Materials provided START

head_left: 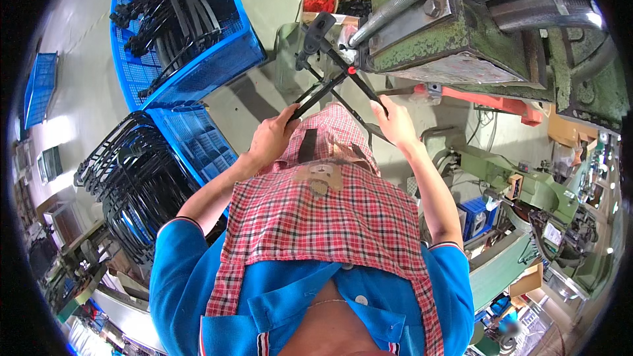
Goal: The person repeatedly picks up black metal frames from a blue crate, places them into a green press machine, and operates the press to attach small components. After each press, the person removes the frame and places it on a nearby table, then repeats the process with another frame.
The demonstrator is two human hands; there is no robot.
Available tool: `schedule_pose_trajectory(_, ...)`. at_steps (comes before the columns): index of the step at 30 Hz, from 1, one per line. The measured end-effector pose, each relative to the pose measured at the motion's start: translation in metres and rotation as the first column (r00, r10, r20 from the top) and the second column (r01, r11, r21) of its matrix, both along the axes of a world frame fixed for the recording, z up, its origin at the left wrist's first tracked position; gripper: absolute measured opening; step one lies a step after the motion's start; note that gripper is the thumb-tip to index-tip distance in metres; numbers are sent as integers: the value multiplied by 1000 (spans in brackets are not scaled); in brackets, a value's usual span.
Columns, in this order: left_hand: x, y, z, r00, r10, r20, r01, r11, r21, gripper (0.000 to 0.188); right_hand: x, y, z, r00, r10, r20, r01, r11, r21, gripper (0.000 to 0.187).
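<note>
In front of my apron I hold a black folding frame (367, 86) made of crossed tubes. A small red piece sits near where the tubes cross, and a thick black joint tops the frame. My left hand (270, 137) is wrapped round one tube end. My right hand (397, 122) grips the other tube on the right side. Both hands are closed, well apart, at about the same height. The lower part of the frame is partly hidden behind my hands and the checked apron (323, 211). A green machine (448, 59) with a threaded rod stands just beyond my right hand.
A blue crate (211, 69) full of black frame parts stands at the far left. Nearer, several black bent tubes (142, 184) are stacked against another blue crate (201, 138). Behind the frame sits a box of red parts (319, 5). More green machinery (514, 171) lies to the right.
</note>
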State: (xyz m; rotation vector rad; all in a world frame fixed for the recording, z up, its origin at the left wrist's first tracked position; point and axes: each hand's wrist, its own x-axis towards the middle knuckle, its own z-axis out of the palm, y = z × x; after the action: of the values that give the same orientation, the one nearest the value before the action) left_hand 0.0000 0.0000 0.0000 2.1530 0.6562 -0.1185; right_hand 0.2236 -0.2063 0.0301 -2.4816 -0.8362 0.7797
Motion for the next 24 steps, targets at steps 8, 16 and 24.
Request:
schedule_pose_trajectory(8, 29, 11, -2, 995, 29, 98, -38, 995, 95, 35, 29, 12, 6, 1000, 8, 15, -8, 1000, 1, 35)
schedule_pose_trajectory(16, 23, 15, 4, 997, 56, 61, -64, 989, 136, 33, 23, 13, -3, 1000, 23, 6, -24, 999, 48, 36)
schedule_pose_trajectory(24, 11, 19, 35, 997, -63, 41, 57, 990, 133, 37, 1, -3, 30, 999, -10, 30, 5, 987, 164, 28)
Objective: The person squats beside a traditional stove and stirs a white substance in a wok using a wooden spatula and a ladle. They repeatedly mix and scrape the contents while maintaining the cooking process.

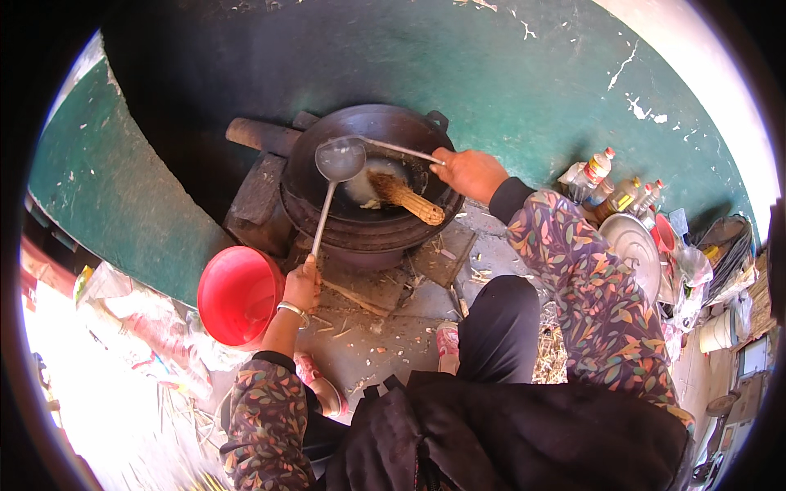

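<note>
A large black wok [315, 200] sits low in front of me with a little cloudy liquid in its bottom. My left hand [301, 288] is closed around the long handle of a metal ladle [327, 214], whose round end is above the wok's left side. From the right, my right hand [470, 174] grips a thin metal-handled utensil [403, 150]. Its far end meets the ladle's round end, so its head cannot be made out. Inside the wok leans a bundled bamboo brush [413, 200], touched by neither hand. A red bucket [237, 296] stands right beside my left hand.
Bricks [259, 192] and a log [260, 136] lie left of the wok, against a curved green wall [508, 90]. Several bottles [598, 168] and a round metal lid [632, 250] stand on the right. Plastic bags [151, 331] lie at the left.
</note>
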The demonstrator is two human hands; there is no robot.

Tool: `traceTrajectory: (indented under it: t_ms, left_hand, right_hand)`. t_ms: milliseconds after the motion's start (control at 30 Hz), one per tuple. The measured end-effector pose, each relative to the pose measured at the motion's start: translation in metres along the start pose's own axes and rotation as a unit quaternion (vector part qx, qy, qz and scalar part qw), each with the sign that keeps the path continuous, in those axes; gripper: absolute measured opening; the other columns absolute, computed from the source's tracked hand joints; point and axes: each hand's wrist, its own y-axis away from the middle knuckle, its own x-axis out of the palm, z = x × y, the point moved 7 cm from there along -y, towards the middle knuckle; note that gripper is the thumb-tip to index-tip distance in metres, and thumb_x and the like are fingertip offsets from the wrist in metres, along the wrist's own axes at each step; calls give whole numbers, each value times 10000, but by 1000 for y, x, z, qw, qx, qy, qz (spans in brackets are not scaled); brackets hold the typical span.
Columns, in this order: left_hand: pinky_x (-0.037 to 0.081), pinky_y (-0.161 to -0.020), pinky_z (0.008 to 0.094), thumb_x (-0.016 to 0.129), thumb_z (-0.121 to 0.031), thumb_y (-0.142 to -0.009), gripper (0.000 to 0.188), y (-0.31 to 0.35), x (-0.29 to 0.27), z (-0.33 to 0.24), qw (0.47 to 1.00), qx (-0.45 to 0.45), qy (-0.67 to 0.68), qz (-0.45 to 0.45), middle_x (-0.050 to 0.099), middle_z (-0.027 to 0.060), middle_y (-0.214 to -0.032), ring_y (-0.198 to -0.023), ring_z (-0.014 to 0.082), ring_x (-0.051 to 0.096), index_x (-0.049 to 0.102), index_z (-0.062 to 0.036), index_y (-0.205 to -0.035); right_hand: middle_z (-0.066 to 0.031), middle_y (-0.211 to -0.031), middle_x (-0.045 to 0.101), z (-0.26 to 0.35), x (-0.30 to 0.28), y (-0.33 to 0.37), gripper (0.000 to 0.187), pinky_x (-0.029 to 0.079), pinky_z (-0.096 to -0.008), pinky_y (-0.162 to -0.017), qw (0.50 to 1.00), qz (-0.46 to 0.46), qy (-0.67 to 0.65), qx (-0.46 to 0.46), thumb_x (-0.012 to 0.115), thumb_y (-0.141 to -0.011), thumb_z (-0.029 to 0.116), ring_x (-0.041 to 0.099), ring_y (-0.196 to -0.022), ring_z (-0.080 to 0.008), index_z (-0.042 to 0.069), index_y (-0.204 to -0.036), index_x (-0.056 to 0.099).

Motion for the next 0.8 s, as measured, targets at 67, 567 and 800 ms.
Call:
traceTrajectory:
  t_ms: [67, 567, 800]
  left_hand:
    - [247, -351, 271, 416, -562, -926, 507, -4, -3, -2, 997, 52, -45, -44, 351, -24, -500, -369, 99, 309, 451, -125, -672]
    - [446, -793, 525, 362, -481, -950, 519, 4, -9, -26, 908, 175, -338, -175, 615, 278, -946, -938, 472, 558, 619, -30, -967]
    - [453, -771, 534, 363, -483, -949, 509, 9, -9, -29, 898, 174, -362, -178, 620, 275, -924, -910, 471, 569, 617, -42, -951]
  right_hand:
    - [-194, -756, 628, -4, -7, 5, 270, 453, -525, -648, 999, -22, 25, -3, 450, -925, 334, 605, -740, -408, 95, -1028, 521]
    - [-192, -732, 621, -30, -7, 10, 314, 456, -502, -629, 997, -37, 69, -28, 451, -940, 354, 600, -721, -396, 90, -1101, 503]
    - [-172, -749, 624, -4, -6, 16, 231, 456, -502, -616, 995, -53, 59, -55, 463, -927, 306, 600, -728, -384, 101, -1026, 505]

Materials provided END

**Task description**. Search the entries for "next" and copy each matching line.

**Task solution**.
Motion for the next 24 steps, targets at steps 8, 16 and 24.
Motion for the next 0.8 s, as measured, targets at 67, 567 and 800 ms.

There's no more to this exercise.